INTERNET DRAFT J. Floroiu
Date: November 2002 FhG Fokus
Expires: May 2003
Security Framework for the Access Control of MIPv6 Mobile Nodes
<draft-floroiu-ike4mip-00.txt>
Status of This Memo
This document is an Internet-Draft and is in full conformance with
all provisions of Section 10 of RFC2026.
Internet-Drafts are working documents of the Internet Engineering
Task Force (IETF), its areas, and its working groups. Note that
other groups may also distribute working documents as
Internet-Drafts.
Internet-Drafts are draft documents valid for a maximum of six months
and may be updated, replaced, or obsoleted by other documents at
any time. It is inappropriate to use Internet-Drafts as reference
material or to cite them other than as "work in progress."
The list of current Internet-Drafts can be accessed at
http://www.ietf.org/ietf/1id-abstracts.txt
The list of Internet-Draft Shadow Directories can be accessed at
http://www.ietf.org/shadow.html.
Abstract
This draft proposes a few alterations to the Internet Key Exchange
protocol (IKE) aimed at shortening the security associations and key
management signaling.

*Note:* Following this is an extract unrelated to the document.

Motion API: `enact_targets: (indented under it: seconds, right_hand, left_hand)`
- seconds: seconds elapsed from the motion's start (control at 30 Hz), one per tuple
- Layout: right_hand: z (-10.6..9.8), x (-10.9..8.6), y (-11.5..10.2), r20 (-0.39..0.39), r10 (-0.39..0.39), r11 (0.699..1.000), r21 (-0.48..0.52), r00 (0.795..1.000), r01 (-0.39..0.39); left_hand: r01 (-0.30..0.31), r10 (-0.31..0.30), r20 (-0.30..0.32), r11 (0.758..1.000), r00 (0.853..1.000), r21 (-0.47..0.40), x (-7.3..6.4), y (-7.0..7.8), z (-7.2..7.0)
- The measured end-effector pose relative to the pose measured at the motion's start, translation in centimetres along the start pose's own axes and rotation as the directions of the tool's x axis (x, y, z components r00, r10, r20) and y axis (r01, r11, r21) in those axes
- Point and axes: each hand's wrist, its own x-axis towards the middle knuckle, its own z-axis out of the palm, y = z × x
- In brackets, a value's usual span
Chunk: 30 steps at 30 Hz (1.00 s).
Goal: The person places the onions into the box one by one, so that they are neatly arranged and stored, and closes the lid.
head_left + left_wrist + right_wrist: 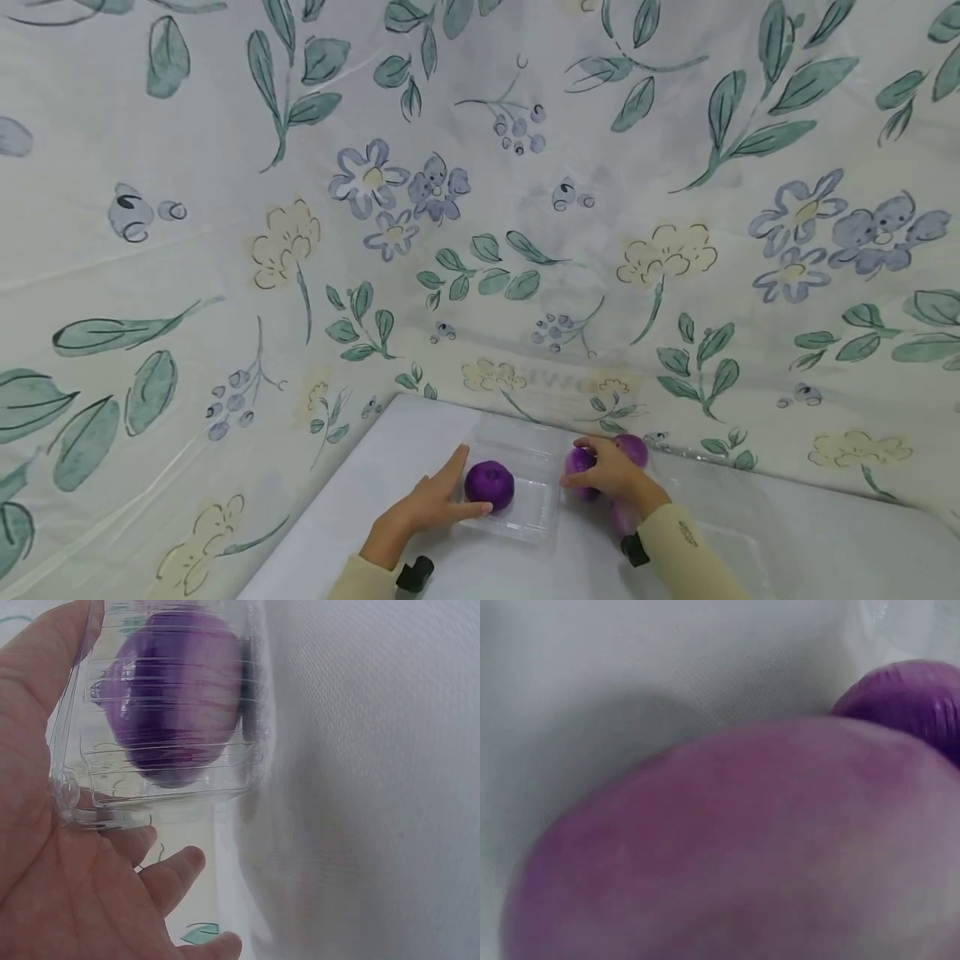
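A clear ridged plastic container (537,493) sits on the white tabletop with a dark purple onion (490,486) in it. At its left corner, my left hand (429,503) is spread with extended fingers. The index finger lies along the left side, and the thumb reaches over the near edge. The left wrist view shows the onion (176,694) through the container wall. Just right of the container, my right hand (618,477) pinches a second purple onion (578,483) between thumb and fingers. The right wrist view is mostly filled by a blurred, paler onion (727,847).
Behind my right hand lies another purple onion (632,449), and a paler onion (622,518) is partly hidden under the right wrist. Clear plastic (720,508) lies farther right. A floral-patterned sheet (495,325) rises behind the white tabletop (322,533).
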Motion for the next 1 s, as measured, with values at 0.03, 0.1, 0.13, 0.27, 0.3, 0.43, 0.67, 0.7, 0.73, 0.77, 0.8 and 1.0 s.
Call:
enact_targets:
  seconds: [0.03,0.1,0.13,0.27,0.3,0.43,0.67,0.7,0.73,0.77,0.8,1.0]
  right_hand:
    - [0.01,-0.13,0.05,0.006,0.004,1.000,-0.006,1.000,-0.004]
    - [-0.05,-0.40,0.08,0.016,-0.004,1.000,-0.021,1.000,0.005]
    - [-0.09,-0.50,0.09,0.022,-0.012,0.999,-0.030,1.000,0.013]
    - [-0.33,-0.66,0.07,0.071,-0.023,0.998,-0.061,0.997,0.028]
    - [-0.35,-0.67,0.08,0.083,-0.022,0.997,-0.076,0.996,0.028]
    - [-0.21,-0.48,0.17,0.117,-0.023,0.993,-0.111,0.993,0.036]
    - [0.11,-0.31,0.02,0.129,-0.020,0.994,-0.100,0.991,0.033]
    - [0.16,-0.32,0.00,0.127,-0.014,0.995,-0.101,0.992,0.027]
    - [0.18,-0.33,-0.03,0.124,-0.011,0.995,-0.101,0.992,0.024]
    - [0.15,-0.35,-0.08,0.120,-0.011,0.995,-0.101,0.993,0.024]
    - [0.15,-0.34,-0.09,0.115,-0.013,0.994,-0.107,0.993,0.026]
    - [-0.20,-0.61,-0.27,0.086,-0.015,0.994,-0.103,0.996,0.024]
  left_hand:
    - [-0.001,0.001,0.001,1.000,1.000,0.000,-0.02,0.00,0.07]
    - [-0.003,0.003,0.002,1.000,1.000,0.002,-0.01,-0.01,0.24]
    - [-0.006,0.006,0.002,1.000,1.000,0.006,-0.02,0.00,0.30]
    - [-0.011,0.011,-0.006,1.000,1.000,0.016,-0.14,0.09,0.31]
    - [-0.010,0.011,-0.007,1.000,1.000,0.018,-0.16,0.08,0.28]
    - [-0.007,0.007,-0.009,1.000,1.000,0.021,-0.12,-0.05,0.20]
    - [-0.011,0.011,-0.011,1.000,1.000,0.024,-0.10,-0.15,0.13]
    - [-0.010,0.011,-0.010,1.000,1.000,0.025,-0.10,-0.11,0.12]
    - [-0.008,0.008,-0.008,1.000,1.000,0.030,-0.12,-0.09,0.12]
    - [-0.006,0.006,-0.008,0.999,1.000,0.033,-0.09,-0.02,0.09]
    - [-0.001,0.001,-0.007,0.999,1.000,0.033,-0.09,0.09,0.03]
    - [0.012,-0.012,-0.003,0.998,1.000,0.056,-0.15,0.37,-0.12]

The resulting "IKE-like" exchange can easily be
embedded into AAA/Mobile IP signaling, resulting in reduced
registration and handover latencies. At the same time the premises
for a secure access control and data traffic framework for the
mobile nodes are created.
Introduction
In order to operate in a secure environment (especially when radio
links are concerned) mobile nodes require a number of security
associations to be setup between themselves and other entities that
assist them during the roaming. In most cases the setup of such
security associations must take place before any other signaling
could proceed, making it a time critical operation.
The AAA infrastructures have gained wide acceptance as instruments
for handling the authentication and manage the access control of
mobile nodes to visited networks.
IKE along with a number of related protocols has been largely adopted
for setting up secure communication channels between hosts.
Floroiu [Page 1]
INTERNET DRAFT November 2002
There has been a lot of experimentation in the area of "user plane"
integration between Mobile IP and IPsec enabling the setup of "mobile
VPNs" or the authentication (and possibly encryption over the public
Internet) of Mobile IP tunnels.
This draft aims at achieving "control plane" integration between
AAA/Mobile IP and IKE by reusing as much as possible from existing
protocols. The proposed protocol is based on mechanisms defined in
IKE and related protocols [1,2,3] (many notations have been adopted
as well).
1. Terminology
Mobile Node (MN)
Mobile IP mobile node as defined in [4,5]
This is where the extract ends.